La femme qui cuisinait les chats

- Tu cherches ton chat ? avait-elle dit. Tu cherches ton chat? Eh bien, tu viens de le bouffer !

 

Imagine la tête qu'a du faire le forain, quand il a réalisé que son chat adoré, son chat qu'il traitait mieux que sa femme, son chat qui avait le droit de manger à table, et avant elle, que son chat, il venait de le manger, pensant que c'était du lapin. Ce succulent lapin aux pruneaux, c'était en fait son propre chat cuisiné patiemment par sa femme. 

 

Depuis des années, elle était enfermée dans cette maison, confinée au ménage, aux repas, du chat et de son forain de mari, qui ne savait rien faire d'autre que la battre et la violer, quand il avait bien bu. 

 

Depuis des années, elle lui piquait un franc par ci, un franc par là, qu'elle rangeait méthodiquement dans une boite de pâtes alimentaires, au fond d'un placard, où il n'allait jamais fourrer son nez de soulot. 

 

Et lui ne vit rien arriver, trop occupé à caresser cyniquement son chat, pendant qu'elle attendait au fond de la cuisine que Monsieur et le félin finissent leurs assiettes pour pouvoir se mettre à table. 

 

Matante Madeleine. Combien de fois ma mère nous l'a racontée cette histoire? Plus qu'une histoire, une légende. Matante Madeleine avait tué le chat et l'avait cuisiné, et puis elle s'était sauvée en courant, attraper un train, n'importe lequel, pourvu qu'il l'emmène loin, aussi loin que possible du méchant forain. 

 

Devant elle, au guichet, un homme prend un billet pour Thionville. Elle ne connait pas cette ville, elle ne sait pas ou se trouve le bled. Alors elle décide: un billet pour Thionville s'il vous plait, vite !

 

Elle s'assoit dans le train, et se met à pleurer. A trembler de tous ses membres.
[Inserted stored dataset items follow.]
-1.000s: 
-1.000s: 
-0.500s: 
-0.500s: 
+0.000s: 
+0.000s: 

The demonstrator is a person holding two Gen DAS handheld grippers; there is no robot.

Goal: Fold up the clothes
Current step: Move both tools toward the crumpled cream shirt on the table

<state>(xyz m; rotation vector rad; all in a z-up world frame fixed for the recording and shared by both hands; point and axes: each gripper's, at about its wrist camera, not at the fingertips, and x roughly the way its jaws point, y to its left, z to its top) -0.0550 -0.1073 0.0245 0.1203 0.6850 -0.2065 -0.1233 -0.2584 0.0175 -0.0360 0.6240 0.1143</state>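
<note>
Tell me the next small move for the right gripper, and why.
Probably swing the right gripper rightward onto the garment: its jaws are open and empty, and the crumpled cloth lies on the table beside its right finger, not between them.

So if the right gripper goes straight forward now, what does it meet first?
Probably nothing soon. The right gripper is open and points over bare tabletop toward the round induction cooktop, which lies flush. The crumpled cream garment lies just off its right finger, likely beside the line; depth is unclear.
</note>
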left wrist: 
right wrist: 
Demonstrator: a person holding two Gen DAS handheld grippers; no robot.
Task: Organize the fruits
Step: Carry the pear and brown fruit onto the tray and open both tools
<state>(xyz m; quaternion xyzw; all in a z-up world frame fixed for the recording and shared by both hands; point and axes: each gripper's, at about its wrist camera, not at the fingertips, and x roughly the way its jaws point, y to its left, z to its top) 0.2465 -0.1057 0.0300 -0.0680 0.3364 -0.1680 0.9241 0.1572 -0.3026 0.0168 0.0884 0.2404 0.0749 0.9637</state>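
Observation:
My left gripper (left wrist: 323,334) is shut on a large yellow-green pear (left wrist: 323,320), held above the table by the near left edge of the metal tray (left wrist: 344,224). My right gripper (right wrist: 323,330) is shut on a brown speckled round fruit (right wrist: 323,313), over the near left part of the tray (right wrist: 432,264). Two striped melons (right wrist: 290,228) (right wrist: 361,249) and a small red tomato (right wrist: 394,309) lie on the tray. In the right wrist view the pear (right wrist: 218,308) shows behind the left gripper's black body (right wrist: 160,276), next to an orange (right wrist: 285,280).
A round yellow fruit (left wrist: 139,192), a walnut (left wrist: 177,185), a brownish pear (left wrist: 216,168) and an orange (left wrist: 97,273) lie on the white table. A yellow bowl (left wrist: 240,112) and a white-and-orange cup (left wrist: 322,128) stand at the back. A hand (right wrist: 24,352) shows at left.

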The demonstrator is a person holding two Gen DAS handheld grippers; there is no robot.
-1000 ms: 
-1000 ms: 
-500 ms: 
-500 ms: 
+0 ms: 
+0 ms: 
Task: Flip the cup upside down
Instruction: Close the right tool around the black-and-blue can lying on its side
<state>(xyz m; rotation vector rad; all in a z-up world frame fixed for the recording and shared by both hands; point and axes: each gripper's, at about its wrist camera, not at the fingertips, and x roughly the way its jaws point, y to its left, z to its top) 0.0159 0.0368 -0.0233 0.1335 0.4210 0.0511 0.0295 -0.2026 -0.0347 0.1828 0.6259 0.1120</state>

L'homme qui se trouvait lui aussi dans le train, l'inconnu du guichet, s'approche et lui demande ce qu'il se passe, pourquoi elle pleure? 

 

Alors elle lui raconte tout: le chat, les pruneaux, les coups de poing, le sol froid de la cuisine, le forain, mauvais comme la peste, le forain qui va la poursuivre, et qu'elle fuit. Elle fuit. 

 

Alors l'inconnu l'entoure de ses grands bras de boulanger. Et il ne le sait pas encore, mais Madeleine, il va passer le restant de sa vie avec elle. Et elle ne fuira plus jamais. 

 

Ca c'est l'histoire de la tante de ma mère: matante Madeleine.